When the bitline 10 has been charged to the drain read voltage VDR, the source selector 15 is turned on by raising the source control voltage VSS to an appropriate level (e.g., 4.5 V). Thus, the charge stored on the parasitic capacitor 21 associated to the selected bitline 10 is sunk by the selected cell 3, provided that the selected cell 3 is in the erased state. In this case, the voltage on the selected bitline 10 drops to substantially 0 V. If, on the contrary, the selected cell 3 is in the programmed state, no currents may flow and the voltage on the selected bitline 10 remains substantially unchanged. The page buffer circuit 20 then senses the voltage level on the selected bitline and provides output data, which is sent to the I/O buffer 4 through the column decoder circuit 6.

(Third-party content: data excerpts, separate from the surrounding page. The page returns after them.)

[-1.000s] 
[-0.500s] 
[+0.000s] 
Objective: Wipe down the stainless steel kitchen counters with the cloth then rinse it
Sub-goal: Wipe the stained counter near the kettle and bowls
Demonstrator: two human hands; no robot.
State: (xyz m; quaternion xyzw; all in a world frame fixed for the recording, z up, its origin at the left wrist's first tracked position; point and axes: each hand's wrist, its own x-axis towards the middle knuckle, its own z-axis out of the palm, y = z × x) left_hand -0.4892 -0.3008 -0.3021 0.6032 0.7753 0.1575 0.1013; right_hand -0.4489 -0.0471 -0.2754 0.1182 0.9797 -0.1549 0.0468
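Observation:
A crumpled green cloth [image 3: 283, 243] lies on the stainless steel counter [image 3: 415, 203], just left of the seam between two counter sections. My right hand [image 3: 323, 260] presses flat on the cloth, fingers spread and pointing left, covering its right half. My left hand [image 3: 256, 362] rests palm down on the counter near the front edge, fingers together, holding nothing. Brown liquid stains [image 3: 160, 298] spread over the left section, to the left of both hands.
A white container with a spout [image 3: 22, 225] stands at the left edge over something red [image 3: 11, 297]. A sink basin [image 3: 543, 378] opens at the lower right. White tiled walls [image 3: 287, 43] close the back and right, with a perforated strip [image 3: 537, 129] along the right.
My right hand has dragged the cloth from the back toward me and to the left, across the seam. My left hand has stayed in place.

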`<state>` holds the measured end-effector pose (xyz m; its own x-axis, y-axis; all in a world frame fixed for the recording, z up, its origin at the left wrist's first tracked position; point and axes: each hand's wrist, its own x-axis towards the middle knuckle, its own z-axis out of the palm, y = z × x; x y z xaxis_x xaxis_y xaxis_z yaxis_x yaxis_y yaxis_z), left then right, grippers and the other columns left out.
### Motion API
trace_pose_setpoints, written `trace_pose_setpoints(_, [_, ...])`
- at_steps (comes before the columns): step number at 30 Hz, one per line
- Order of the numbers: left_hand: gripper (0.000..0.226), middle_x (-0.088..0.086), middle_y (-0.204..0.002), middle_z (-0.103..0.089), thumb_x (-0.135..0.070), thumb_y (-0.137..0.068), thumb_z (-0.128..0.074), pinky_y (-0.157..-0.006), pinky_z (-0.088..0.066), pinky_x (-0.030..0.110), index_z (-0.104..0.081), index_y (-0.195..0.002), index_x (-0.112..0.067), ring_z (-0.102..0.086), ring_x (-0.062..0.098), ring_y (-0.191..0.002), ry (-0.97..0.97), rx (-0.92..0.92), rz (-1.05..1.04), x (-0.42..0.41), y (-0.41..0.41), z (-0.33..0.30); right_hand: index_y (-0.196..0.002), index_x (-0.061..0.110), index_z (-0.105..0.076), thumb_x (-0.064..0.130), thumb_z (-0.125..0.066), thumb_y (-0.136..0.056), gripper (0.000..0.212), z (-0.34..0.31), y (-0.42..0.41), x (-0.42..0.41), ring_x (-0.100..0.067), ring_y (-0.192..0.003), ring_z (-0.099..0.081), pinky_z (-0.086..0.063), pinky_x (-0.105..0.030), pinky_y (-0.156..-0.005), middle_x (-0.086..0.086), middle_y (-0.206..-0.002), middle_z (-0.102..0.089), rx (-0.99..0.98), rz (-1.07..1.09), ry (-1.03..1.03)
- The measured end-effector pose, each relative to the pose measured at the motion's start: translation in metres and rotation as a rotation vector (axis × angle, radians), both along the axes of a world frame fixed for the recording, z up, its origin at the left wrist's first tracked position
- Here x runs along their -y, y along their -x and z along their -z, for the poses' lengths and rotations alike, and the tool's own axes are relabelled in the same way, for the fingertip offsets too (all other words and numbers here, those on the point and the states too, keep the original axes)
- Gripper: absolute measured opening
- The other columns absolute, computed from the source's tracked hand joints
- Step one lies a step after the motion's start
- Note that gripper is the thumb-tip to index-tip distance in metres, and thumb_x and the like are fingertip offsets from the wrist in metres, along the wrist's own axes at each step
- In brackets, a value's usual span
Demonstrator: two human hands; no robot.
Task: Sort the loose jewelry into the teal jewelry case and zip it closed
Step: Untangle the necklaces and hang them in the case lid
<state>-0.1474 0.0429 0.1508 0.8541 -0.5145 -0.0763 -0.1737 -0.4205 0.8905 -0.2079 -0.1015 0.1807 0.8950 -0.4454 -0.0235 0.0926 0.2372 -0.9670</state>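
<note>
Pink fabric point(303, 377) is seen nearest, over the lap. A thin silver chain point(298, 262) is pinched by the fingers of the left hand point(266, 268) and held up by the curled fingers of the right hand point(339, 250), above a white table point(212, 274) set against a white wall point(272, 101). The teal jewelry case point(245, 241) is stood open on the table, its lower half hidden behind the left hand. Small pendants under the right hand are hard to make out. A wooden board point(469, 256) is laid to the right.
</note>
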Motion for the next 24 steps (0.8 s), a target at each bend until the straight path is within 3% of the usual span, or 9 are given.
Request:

Problems may arise when a cell 3 is selected for reading, which is coupled to the wordline WL<M−1,0>, WL<M,0>, i.e., the closest wordline to the source select line 18 in the respective row of stacks 12. In fact, capacitive coupling is established between adjacent conductive lines, either wordlines WL<M,N>, source select lines 18 or drain select lines 19. Moreover, the closer the conductive lines are arranged, the stronger the capacitive coupling. By currently available semiconductor technologies, NAND memories may be made wherein conductive lines are spaced apart 100 nm only, i.e., approximately equal to the width of the conductive lines themselves. Thus, when the source control voltage VSS on the source select line 18 is raised after charging the selected bitline 10, the capacitive coupling produces a voltage swing on the adjacent wordline WL<M,0>, as shown in FIG. 4. The voltage swing may temporarily turn on the selected cell 3, even if the latter is in the programmed state. Therefore, the selected bitline 10 is discharged independently of the state of the selected cell 3 and a reading error occurs. The above described drawback is becoming increasingly important as the size of the NAND memories is reduced, and affects multilevel even more seriously. In multilevel memories, in fact, threshold voltage levels associated to different programming states and the corresponding gate reading voltage are separated by narrower gaps, as compared to single level memories, as shown in FIG. 5. Thus, even a small voltage swing caused by raising the source control voltage VSS may cause the actual voltage on the wordline WL<M,0> to depart from a nominal gate reading voltage, corresponding to a threshold voltage level, to such an extent that the selected cell 3 is turned on irrespective of its programming state. Therefore, reading errors may occur.